What is the heat in Joules required to raise the temperature of 25 grams of water from 0 °C to 100 °C? What is the heat in calories? Knowing that 4.18 J = 1 calorie and C= 4.18 J/g·°C
M=25g C=4.18 J/g Tf=100 Ti=0
Q=25g x4.18j/g (100-0)
Q=25x4.18x(100)
Q=104.5(100)
Q=10,450
M=25g C=4.18 J/g Tf=100 Ti=0
Q=25g x4.18j/g (100-0)
Q=25x4.18x(100)
Q=104.5(100)
Q=10,450
M=25g C=4.18 J/g Tf=100 Ti=0
Q=25g x4.18j/g (100-0)
Q=25x4.18x(100)
Q=104.5(100)
Q=10,450
To calculate the heat in Joules required to raise the temperature of 25 grams of water from 0 °C to 100 °C, we can use the formula:
Q = m * C * (Tf - Ti)
where:
Q = heat (in Joules)
m = mass of the water (in grams)
C = specific heat capacity of water (in J/g·°C)

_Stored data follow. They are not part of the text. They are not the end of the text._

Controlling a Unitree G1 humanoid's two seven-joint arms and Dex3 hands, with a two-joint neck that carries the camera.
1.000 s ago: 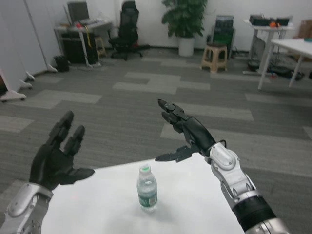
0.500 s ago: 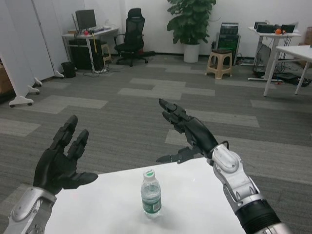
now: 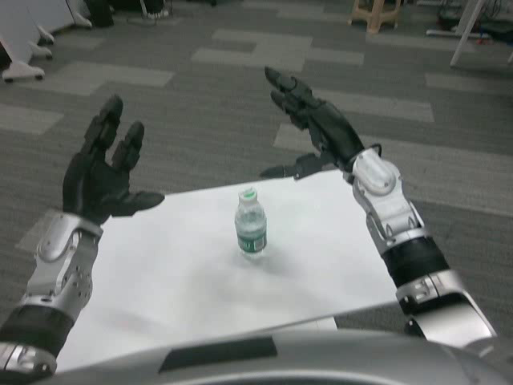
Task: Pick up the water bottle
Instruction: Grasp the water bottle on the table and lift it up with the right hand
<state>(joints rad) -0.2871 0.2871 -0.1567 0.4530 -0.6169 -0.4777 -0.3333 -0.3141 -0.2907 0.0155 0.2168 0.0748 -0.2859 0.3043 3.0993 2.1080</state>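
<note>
While both hands' fingers (image 3: 108, 132) spread, clear ridged water bottle (image 3: 251, 225) upright, smooth white table (image 3: 160, 273).

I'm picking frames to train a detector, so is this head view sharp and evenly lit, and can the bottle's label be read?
Head view: slightly soft, dim overall. The water bottle stands clear against the white table, throwing only a faint shadow; its green label is too blurred to read. Both open hands, the left robot hand and the right robot hand, have distinct outlines. No strong glare.
</note>
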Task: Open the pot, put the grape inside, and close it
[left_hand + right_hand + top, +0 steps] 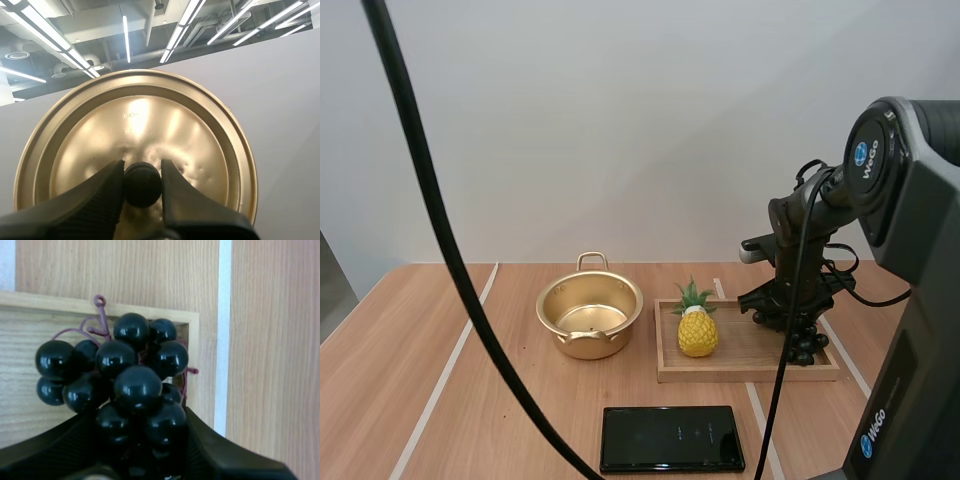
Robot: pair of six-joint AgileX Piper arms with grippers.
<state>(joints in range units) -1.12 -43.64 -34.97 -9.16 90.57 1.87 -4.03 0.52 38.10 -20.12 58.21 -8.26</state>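
Right jaws pinch grapes: light, lumpy, glossy, probably slippery, so best gripped across the cluster. Left jaws clamp lid by knob; stiff metal.

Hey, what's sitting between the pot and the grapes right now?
In the high view, a pineapple stands upright on the left end of the wooden tray, between the open pot and the grapes at its right end.

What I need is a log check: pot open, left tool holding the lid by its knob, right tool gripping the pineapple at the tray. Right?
One error: the right tool grips the grapes, not the pineapple; the right wrist view shows it. The open pot and the left tool holding the lid by its knob are correct.
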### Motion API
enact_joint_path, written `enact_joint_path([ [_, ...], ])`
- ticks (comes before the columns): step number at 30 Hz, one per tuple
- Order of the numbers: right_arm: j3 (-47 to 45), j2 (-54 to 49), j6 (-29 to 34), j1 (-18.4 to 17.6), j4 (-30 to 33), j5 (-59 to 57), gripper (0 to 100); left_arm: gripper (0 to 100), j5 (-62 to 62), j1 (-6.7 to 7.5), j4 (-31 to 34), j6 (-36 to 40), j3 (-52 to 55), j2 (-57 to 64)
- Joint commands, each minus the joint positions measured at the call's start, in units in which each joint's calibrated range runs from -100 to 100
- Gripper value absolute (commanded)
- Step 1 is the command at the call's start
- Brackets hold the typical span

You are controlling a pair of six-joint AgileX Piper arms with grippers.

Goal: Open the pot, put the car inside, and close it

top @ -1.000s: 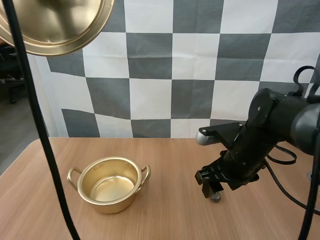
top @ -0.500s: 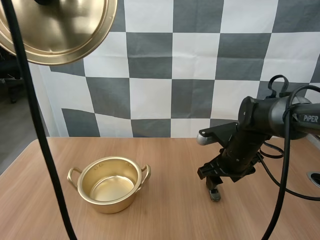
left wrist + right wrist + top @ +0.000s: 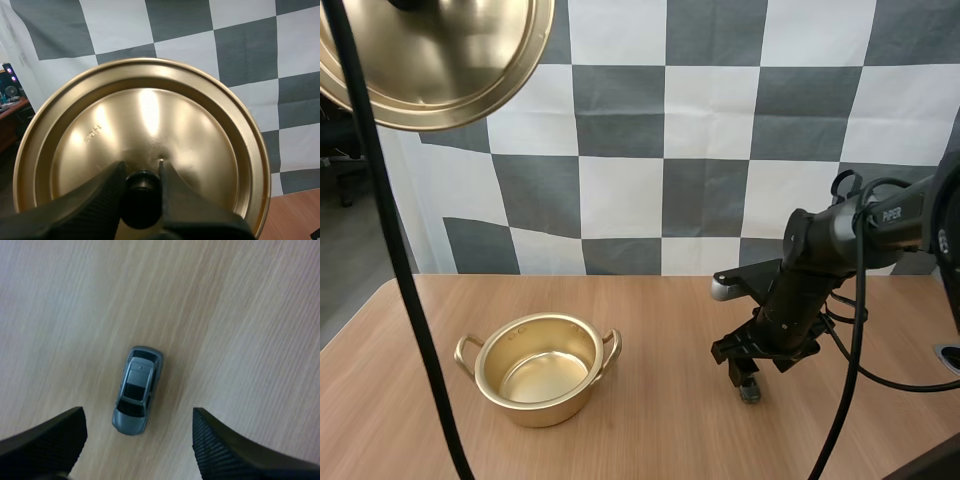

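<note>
On the left part of the light brown wooden table (image 3: 660, 440) stands the round golden metal pot (image 3: 538, 368). It is uncovered, with 2 small loop handles at its rim and a bare, shiny bottom. High above it and further left hangs the round golden metal lid (image 3: 440, 55), lifted well clear of the pot and tilted so that its broad face is turned toward the high camera. From the left wrist, the lid (image 3: 140, 120) shows its domed top side. The left gripper (image 3: 141, 175) has its 2 black fingers (image 3: 105, 195) pinched tight on the small black knob (image 3: 142, 197) at the lid's centre. Over on the right half of the table, well apart from the pot, lies the small grey toy car (image 3: 750, 393). It rests flat on its wheels on the wood and is not in the pot. The right gripper (image 3: 744, 368) hangs just above it, with the arm bent down toward the table. From the right wrist, the car (image 3: 136, 390) lies between the 2 ribbed black fingers (image 3: 55, 437) of the right gripper (image 3: 137, 440). Those fingers stand wide apart, 1 on each side of the car, and bare wood shows between each finger and the car, so neither touches it.
</note>
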State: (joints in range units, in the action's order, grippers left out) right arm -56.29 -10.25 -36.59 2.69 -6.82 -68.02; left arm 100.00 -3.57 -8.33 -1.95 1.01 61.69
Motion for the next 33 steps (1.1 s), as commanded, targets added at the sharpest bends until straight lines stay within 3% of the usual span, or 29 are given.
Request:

Tf = final temperature (in °C)
Ti = initial temperature (in °C)
Given:
m = 25 grams
C = 4.18 J/g·°C
Tf = 100 °C
Ti = 0 °C
Substituting the given values into the formula:
Q = 25g * 4.18 J/g·°C * (100 °C - 0 °C)
Q = 25 * 4.18 * 100
Q = 1,045 J
Therefore, the heat required to raise the temperature of 25 grams of water from 0 °C to 100 °C is 1,045 Joules.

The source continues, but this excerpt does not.